I would appreciate help with my problem. I have data that come in series. After processing raw input I have about 100 columns and about 10^8 rows per series (and about 100 series in total). So far I have been using HDF5 format to store it, but I would like to test if parquet performs better, especially if I select later rows by filtering some specific column values.
I have imagined a parquet file with row groups, one for each series (the columns and the data format will be always the same, but each series might have been taken with different conditions, so the data interpretation may differ). I have tried the Parquet2.jl module, but I’m kind of stuck with how to achieve row groups in a file (or directory). Here’s a piece of code that generates some pseudo-data
function generate_data(N)
Mmax = 100
hits = zeros(UInt16, Mmax * 2 + 1, N)
for i in 1:N
M = rand(1:10)
hits[1, i] = UInt16(M)
dets = sample(1:Mmax, M, replace=false)
for d in dets
hits[2*(d-1)+2, i] = round(UInt16, rand() .* 30000.0, RoundDown)
t = randn() .* 1000.0 + 5000.0
if t < 0
t = 0.0
end
hits[2*(d-1)+3, i] = round(UInt16, t)
end
end
data = (M=hits[1, :], )
names = ["E", "t"]
for j in 1:Mmax
for k in 1:2
data = merge(data, (Symbol("$(names[k])_$j") => hits[2*(j-1)+k+1, :], ))
end
end
data
end
And this function I’ve tried to append a series to a file
function write_parquet(filename; k=10, N=1_000_000)

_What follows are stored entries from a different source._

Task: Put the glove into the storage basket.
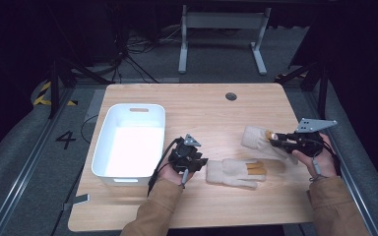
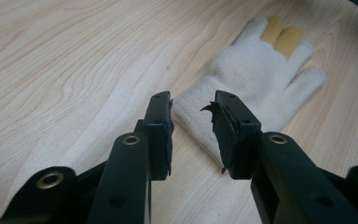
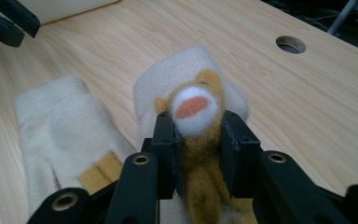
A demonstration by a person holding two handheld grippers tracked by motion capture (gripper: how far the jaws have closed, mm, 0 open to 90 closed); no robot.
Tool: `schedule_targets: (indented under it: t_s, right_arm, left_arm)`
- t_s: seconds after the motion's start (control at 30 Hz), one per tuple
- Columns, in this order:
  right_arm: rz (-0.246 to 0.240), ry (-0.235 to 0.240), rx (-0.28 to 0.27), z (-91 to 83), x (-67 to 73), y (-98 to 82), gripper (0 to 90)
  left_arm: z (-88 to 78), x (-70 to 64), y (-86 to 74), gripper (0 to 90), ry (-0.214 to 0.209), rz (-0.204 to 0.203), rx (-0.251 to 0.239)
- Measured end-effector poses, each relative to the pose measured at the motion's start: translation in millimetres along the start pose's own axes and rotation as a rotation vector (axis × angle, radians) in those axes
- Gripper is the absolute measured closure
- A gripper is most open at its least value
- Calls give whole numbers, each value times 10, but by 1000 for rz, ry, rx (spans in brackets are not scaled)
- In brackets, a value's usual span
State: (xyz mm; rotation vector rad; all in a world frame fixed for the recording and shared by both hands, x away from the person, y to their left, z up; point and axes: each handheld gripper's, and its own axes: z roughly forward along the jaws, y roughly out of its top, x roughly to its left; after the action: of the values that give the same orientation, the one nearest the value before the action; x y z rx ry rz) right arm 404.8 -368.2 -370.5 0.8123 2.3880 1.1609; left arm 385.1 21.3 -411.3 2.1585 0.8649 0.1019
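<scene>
Right gripper [image 3: 199, 140] hides the held glove's [image 3: 191, 79] fingers.

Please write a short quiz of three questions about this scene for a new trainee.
1. True or false: the right hand-held gripper is shut on a cream fleece glove with mustard-yellow fingers.
2. Which end of the second, flat-lying cream fleece glove is nearest the left hand-held gripper: (a) cuff, (b) fingertips?
3. What stands on the light wooden table left of that gripper?

Key: 1 true; 2 a; 3 a white rectangular plastic tub.
</scene>
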Motion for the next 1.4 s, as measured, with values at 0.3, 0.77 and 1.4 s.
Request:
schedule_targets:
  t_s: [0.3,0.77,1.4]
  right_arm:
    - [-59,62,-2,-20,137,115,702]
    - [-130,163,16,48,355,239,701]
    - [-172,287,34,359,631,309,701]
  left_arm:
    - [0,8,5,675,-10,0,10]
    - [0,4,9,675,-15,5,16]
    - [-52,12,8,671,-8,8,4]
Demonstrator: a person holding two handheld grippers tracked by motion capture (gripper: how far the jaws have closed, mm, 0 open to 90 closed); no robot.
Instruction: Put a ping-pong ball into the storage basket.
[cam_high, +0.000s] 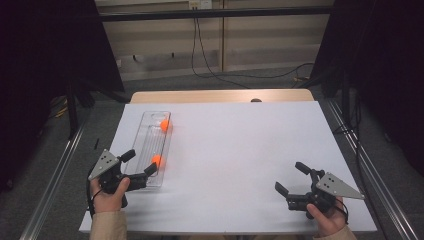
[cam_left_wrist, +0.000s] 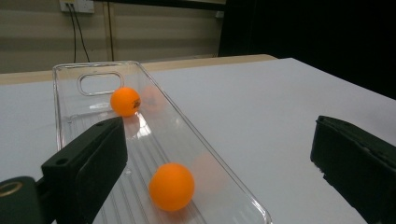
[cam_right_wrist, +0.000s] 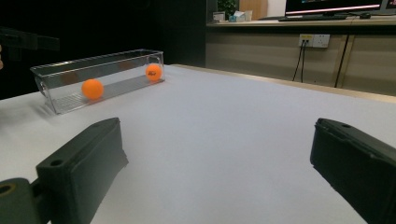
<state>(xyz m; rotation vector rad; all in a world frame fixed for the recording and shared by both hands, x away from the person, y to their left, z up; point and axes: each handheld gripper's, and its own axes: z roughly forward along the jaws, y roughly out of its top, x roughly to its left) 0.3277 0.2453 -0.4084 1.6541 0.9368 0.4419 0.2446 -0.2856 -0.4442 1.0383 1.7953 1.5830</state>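
Note:
A long clear plastic tray (cam_high: 145, 150) (cam_left_wrist: 70, 93) (cam_right_wrist: 51, 70) lies on the left of the white table. Two orange balls rest in it: one near its far end (cam_high: 164, 125) (cam_left_wrist: 125, 101) (cam_right_wrist: 153, 72), one toward its near end (cam_high: 157, 160) (cam_left_wrist: 171, 186) (cam_right_wrist: 92, 88). My left gripper (cam_high: 140, 161) (cam_left_wrist: 219, 163) is open at the tray's near end, one jaw over the tray and the other over the table to its right, nothing held. My right gripper (cam_high: 292, 176) (cam_right_wrist: 219, 163) stands open above the bare table at the front right, nothing between its jaws.
The white table top (cam_high: 240, 150) stretches wide between the tray and my right gripper. A wooden strip (cam_high: 220, 95) edges the far side. Cables (cam_high: 210, 70) trail across the floor beyond, and metal rails (cam_high: 55, 175) run along both sides.

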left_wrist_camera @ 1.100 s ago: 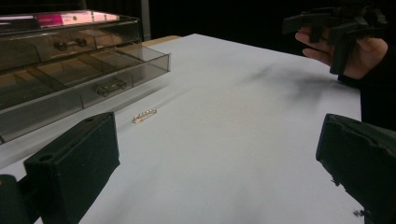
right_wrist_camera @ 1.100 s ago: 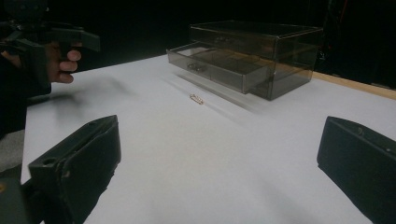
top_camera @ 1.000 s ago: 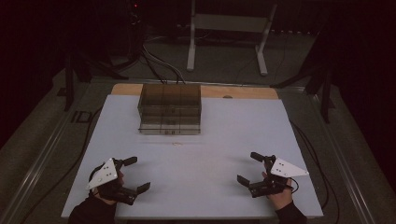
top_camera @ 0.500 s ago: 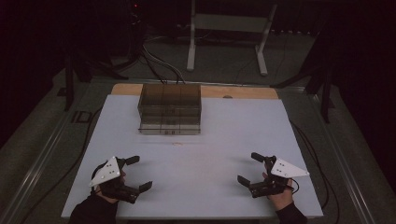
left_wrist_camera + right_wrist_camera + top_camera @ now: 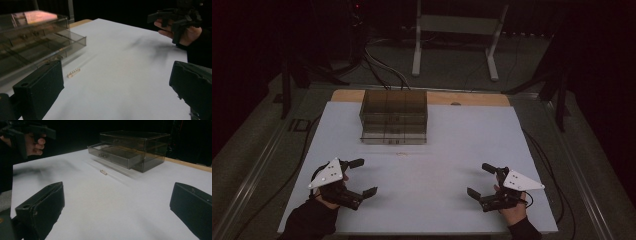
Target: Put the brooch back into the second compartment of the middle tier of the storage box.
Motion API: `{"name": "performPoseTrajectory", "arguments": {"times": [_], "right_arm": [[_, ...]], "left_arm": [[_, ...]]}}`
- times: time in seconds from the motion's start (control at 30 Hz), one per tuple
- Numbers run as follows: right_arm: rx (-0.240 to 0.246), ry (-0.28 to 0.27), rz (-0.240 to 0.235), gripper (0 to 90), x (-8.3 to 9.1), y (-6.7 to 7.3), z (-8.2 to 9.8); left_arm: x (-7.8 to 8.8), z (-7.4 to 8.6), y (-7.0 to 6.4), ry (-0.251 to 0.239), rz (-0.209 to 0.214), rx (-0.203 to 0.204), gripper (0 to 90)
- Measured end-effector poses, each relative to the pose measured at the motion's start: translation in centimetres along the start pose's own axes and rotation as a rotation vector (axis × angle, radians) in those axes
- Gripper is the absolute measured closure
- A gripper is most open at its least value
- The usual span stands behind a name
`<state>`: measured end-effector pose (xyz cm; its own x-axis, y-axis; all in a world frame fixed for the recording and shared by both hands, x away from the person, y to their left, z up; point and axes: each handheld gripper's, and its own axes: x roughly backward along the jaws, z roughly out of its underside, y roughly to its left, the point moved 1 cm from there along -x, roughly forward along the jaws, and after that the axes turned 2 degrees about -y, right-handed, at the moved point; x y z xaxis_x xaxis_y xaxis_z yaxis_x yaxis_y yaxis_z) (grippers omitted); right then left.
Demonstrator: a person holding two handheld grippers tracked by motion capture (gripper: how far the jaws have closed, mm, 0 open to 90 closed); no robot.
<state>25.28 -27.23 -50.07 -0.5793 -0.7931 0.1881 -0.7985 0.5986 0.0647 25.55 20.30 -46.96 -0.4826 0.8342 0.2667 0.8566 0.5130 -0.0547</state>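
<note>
A smoky clear drawer box (image 5: 394, 116) stands at the far left-middle of the white table (image 5: 452, 140), its bottom drawer pulled out a little (image 5: 113, 152). A small pale ridged piece (image 5: 401, 153) lies on the table just in front of the box (image 5: 74, 72) (image 5: 103, 172). My left gripper (image 5: 362, 177) is held open at the near left, nothing between its jaws. At the near right my right gripper (image 5: 480, 180) is open too and holds nothing. Both are well short of the box.
A wooden board edge (image 5: 467, 98) shows behind the table. Beyond it stand a metal frame's legs (image 5: 454, 45) and cables on the dark floor. Each gripper view shows the other hand and gripper far off (image 5: 178, 20) (image 5: 25, 137).
The left gripper has shifted slightly toward the near edge and turned a bit. The right gripper has hardly moved.
</note>
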Motion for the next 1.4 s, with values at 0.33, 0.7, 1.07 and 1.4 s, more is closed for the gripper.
{"name": "performPoseTrajectory", "arguments": {"times": [0.33,0.7,1.07,1.4], "right_arm": [[0.003,0.003,-0.003,0.0,0.0,0.1,-0.1],[0.005,0.003,0.005,0.0,0.0,0.2,-0.1],[0.001,0.004,-0.003,0.0,-0.1,0.4,-0.1],[0.001,0.005,-0.002,0.0,-0.1,0.4,-0.1]], "left_arm": [[-1.3,-1.9,1.2,0.001,0.008,-0.006,0.1],[-3.5,-3.1,2.3,0.037,0.024,-0.011,0.2],[-6.7,-1.8,3.4,0.079,0.041,0.014,0.2],[-8.4,-1.2,4.2,0.103,0.037,0.026,0.2]]}}
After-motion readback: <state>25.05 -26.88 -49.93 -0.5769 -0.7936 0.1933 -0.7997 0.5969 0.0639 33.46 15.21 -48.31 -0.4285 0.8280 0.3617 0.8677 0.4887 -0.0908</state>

open(filename, write=true) do io
fw = Parquet2.FileWriter(io)
for i in 1:k
data = generate_data(N)
Parquet2.writetable!(fw, data)
end
Parquet2.finalize!(fw)
end
end
The resulting file for k=1 has about 82M, and for k=10, 820M, so it seems that the data are written. But upon opening
ds = Parquet2.Dataset(filename)
there is only one group, with 10^6 rows.
In principle it should be possible to append data to unfinished files (e.g. fastparquet write function has “append” keyword that allows to add new rowgroup), but can it be achieved with Parquet2.jl (or Parquet.jl)?